• Exercise directions
Give back all of the data exactly.

------ Data shown ------

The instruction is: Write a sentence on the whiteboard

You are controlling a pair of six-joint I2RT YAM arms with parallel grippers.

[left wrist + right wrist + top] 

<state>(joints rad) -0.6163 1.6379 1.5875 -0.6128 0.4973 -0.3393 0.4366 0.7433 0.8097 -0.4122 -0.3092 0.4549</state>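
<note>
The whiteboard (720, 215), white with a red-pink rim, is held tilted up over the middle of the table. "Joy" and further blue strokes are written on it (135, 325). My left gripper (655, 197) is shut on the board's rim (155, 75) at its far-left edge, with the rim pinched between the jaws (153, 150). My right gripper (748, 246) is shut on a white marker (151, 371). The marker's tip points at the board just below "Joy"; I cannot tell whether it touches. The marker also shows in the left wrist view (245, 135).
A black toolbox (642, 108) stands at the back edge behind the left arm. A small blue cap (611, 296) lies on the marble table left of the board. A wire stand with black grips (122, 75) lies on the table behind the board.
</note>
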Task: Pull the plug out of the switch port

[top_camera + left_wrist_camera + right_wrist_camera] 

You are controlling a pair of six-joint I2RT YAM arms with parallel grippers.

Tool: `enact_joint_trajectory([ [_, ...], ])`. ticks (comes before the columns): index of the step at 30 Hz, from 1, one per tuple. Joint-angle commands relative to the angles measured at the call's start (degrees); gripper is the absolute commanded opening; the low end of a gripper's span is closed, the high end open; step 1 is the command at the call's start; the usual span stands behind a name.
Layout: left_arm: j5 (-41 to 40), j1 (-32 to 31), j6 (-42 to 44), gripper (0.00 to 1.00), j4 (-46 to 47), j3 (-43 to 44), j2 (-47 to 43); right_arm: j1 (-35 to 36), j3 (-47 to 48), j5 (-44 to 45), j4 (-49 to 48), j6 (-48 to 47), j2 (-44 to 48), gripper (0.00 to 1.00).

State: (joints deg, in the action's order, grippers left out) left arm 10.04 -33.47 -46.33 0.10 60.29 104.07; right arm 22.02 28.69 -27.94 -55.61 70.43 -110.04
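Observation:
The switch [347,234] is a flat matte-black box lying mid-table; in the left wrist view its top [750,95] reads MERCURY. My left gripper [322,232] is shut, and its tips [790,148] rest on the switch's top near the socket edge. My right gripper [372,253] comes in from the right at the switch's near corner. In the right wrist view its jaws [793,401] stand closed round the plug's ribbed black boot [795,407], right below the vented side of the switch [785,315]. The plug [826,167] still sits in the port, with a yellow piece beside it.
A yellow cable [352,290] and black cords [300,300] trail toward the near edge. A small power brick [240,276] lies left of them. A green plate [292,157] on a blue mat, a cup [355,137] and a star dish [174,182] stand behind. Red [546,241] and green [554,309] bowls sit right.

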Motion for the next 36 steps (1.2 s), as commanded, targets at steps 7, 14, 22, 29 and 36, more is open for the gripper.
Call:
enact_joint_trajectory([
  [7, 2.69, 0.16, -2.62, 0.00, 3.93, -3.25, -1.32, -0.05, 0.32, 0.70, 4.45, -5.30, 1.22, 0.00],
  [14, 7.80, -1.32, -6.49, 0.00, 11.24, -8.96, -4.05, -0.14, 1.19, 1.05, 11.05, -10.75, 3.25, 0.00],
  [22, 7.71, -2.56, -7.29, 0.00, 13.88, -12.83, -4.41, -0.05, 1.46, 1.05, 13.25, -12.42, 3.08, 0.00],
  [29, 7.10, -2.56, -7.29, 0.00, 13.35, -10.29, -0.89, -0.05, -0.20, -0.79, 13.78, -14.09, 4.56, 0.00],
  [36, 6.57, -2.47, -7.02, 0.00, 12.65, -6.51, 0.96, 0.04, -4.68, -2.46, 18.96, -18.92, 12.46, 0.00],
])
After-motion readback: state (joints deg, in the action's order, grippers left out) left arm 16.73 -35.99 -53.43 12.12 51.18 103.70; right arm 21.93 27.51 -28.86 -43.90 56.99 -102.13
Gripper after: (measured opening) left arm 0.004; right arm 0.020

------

• Result
The instruction is: Write a sentence on the whiteboard

You are controlling a pair of six-joint I2RT YAM arms with parallel grippers.

[left wrist + right wrist + top] 

<state>(joints rad) -0.6163 1.6379 1.5875 -0.6128 0.4973 -0.3393 0.4366 0.7433 0.8097 -0.4122 -0.3092 0.4549</state>
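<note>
The whiteboard (720, 215), white with a red-pink rim, is held tilted up over the middle of the table. "Joy" and further blue strokes are written on it (135, 325). My left gripper (655, 197) is shut on the board's rim (155, 75) at its far-left edge, with the rim pinched between the jaws (153, 150). My right gripper (748, 246) is shut on a white marker (151, 371). The marker's tip points at the board just below "Joy"; I cannot tell whether it touches. The marker also shows in the left wrist view (245, 135).
A black toolbox (642, 108) stands at the back edge behind the left arm. A small blue cap (611, 296) lies on the marble table left of the board. A wire stand with black grips (122, 75) lies on the table behind the board.
</note>
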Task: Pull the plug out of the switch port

[top_camera + left_wrist_camera + right_wrist_camera] 

You are controlling a pair of six-joint I2RT YAM arms with parallel grippers.

Tool: `enact_joint_trajectory([ [_, ...], ])`. ticks (comes before the columns): index of the step at 30 Hz, from 1, one per tuple. Joint-angle commands relative to the angles measured at the call's start (degrees); gripper is the absolute commanded opening; the low end of a gripper's span is closed, the high end open; step 1 is the command at the call's start; the usual span stands behind a name.
Layout: left_arm: j5 (-41 to 40), j1 (-32 to 31), j6 (-42 to 44), gripper (0.00 to 1.00), j4 (-46 to 47), j3 (-43 to 44), j2 (-47 to 43); right_arm: j1 (-35 to 36), j3 (-47 to 48), j5 (-44 to 45), j4 (-49 to 48), j6 (-48 to 47), j2 (-44 to 48), gripper (0.00 to 1.00).

State: (joints deg, in the action's order, grippers left out) left arm 10.04 -33.47 -46.33 0.10 60.29 104.07; right arm 22.02 28.69 -27.94 -55.61 70.43 -110.04
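Observation:
The switch [347,234] is a flat matte-black box lying mid-table; in the left wrist view its top [750,95] reads MERCURY. My left gripper [322,232] is shut, and its tips [790,148] rest on the switch's top near the socket edge. My right gripper [372,253] comes in from the right at the switch's near corner. In the right wrist view its jaws [793,401] stand closed round the plug's ribbed black boot [795,407], right below the vented side of the switch [785,315]. The plug [826,167] still sits in the port, with a yellow piece beside it.
A yellow cable [352,290] and black cords [300,300] trail toward the near edge. A small power brick [240,276] lies left of them. A green plate [292,157] on a blue mat, a cup [355,137] and a star dish [174,182] stand behind. Red [546,241] and green [554,309] bowls sit right.
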
Motion for the next 36 steps (1.2 s), as commanded, targets at steps 7, 14, 22, 29 and 36, more is open for the gripper.
Call:
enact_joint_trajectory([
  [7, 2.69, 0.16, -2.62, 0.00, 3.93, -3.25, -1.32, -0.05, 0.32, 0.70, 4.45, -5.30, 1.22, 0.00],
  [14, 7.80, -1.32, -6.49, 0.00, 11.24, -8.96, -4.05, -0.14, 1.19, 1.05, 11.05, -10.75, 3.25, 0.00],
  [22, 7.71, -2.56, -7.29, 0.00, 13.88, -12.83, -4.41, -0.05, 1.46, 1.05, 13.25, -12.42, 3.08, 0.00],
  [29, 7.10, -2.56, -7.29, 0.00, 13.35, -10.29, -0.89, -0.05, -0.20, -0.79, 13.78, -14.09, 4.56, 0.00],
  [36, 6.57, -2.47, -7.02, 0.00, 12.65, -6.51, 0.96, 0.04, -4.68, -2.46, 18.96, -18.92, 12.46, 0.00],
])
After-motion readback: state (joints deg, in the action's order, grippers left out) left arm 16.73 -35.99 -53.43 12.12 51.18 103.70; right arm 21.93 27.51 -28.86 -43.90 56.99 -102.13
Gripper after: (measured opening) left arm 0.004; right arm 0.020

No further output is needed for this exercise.